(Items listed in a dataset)
----------------

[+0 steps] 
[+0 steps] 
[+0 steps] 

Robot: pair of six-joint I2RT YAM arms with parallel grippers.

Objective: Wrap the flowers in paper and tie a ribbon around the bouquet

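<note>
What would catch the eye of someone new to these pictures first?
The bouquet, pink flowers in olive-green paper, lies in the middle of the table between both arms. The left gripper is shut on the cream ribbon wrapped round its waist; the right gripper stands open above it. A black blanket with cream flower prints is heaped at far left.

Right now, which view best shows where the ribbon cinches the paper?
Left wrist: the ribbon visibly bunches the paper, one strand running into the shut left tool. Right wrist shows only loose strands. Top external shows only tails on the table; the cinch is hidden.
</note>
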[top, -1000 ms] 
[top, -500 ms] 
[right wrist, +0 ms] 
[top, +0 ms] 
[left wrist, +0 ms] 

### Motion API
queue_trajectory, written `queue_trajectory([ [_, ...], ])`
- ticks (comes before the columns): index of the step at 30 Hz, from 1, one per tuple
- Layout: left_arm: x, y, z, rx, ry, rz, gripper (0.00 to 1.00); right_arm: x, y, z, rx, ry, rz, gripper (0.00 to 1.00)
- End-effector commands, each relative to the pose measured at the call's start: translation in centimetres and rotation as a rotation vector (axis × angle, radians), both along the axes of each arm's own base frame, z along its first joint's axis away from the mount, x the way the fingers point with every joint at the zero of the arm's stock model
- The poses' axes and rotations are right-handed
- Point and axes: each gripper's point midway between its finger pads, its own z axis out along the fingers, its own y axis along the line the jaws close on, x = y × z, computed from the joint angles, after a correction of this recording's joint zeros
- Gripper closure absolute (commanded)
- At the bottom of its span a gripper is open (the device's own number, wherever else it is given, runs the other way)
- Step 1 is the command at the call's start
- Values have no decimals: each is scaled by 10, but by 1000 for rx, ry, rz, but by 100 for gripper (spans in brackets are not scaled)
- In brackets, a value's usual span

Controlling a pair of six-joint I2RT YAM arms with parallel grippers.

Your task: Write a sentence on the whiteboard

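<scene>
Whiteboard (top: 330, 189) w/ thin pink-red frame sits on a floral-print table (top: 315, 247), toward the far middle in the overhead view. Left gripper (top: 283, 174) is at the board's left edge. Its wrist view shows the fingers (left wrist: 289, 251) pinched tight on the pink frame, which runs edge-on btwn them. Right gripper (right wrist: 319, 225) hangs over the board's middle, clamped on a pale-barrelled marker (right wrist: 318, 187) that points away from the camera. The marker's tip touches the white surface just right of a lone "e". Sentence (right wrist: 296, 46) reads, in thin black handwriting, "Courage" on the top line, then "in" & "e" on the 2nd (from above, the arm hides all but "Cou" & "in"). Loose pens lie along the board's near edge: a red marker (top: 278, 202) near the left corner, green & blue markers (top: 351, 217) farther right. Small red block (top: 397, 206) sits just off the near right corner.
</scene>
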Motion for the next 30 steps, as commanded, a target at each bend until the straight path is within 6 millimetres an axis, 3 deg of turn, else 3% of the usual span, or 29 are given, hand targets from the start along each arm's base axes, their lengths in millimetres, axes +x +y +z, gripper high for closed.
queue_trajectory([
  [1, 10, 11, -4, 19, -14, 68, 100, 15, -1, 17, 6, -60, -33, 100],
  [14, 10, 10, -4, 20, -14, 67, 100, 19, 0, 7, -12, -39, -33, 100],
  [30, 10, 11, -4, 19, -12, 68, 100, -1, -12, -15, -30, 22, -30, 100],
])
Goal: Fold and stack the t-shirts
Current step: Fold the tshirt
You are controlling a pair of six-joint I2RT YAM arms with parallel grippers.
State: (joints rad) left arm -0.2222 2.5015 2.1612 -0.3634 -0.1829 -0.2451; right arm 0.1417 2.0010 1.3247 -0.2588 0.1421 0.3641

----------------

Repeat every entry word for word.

[+0 steps] 
[+0 steps] 
[+0 steps] 

Robot: pair of six-joint I2RT YAM arms with parallel grippers.

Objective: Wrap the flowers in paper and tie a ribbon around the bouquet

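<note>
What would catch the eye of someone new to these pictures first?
The bouquet, pink flowers in olive-green paper, lies in the middle of the table between both arms. The left gripper is shut on the cream ribbon wrapped round its waist; the right gripper stands open above it. A black blanket with cream flower prints is heaped at far left.

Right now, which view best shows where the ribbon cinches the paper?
Left wrist: the ribbon visibly bunches the paper, one strand running into the shut left tool. Right wrist shows only loose strands. Top external shows only tails on the table; the cinch is hidden.
</note>
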[top, -1000 ms] 
[top, -500 ms] 
[right wrist, +0 ms] 
[top, +0 ms] 
[left wrist, +0 ms] 

### Motion API
queue_trajectory, written `queue_trajectory([ [_, ...], ])`
- ticks (comes before the columns): index of the step at 30 Hz, from 1, one per tuple
- Layout: left_arm: x, y, z, rx, ry, rz, gripper (0.00 to 1.00); right_arm: x, y, z, rx, ry, rz, gripper (0.00 to 1.00)
- End-effector commands, each relative to the pose measured at the call's start: translation in centimetres and rotation as a rotation vector (axis × angle, radians), both along the axes of each arm's own base frame, z along its first joint's axis away from the mount, x the way the fingers point with every joint at the zero of the arm's stock model
- The poses' axes and rotations are right-handed
- Point and axes: each gripper's point midway between its finger pads, its own z axis out along the fingers, its own y axis along the line the jaws close on, x = y × z, computed from the joint angles, after a correction of this recording's joint zeros
- Gripper closure absolute (commanded)
- At the bottom of its span a gripper is open (the device's own number, wherever else it is given, runs the other way)
- Step 1 is the command at the call's start
- Values have no decimals: each is scaled by 10, but by 1000 for rx, ry, rz, but by 100 for gripper (spans in brackets are not scaled)
- In brackets, a value's usual span

Controlling a pair of six-joint I2RT YAM arms with parallel grippers.

Your task: Write a sentence on the whiteboard

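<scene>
Whiteboard (top: 330, 189) w/ thin pink-red frame sits on a floral-print table (top: 315, 247), toward the far middle in the overhead view. Left gripper (top: 283, 174) is at the board's left edge. Its wrist view shows the fingers (left wrist: 289, 251) pinched tight on the pink frame, which runs edge-on btwn them. Right gripper (right wrist: 319, 225) hangs over the board's middle, clamped on a pale-barrelled marker (right wrist: 318, 187) that points away from the camera. The marker's tip touches the white surface just right of a lone "e". Sentence (right wrist: 296, 46) reads, in thin black handwriting, "Courage" on the top line, then "in" & "e" on the 2nd (from above, the arm hides all but "Cou" & "in"). Loose pens lie along the board's near edge: a red marker (top: 278, 202) near the left corner, green & blue markers (top: 351, 217) farther right. Small red block (top: 397, 206) sits just off the near right corner.
</scene>
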Motion for the next 30 steps, as commanded, a target at each bend until the straight path is within 6 millimetres an axis, 3 deg of turn, else 3% of the usual span, or 29 are given, hand targets from the start along each arm's base axes, their lengths in millimetres, axes +x +y +z, gripper high for closed.
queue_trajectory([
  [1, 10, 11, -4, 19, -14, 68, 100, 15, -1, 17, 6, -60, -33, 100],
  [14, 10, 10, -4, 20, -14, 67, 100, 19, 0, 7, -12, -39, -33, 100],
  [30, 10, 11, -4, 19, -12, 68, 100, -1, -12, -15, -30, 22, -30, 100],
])
Goal: Fold and stack the t-shirts
Current step: Fold the tshirt
You are controlling a pair of six-joint I2RT YAM arms with parallel grippers.
State: (joints rad) left arm -0.2222 2.5015 2.1612 -0.3634 -0.1829 -0.2451; right arm 0.1417 2.0010 1.3247 -0.2588 0.1421 0.3641

The response to the exercise has been completed.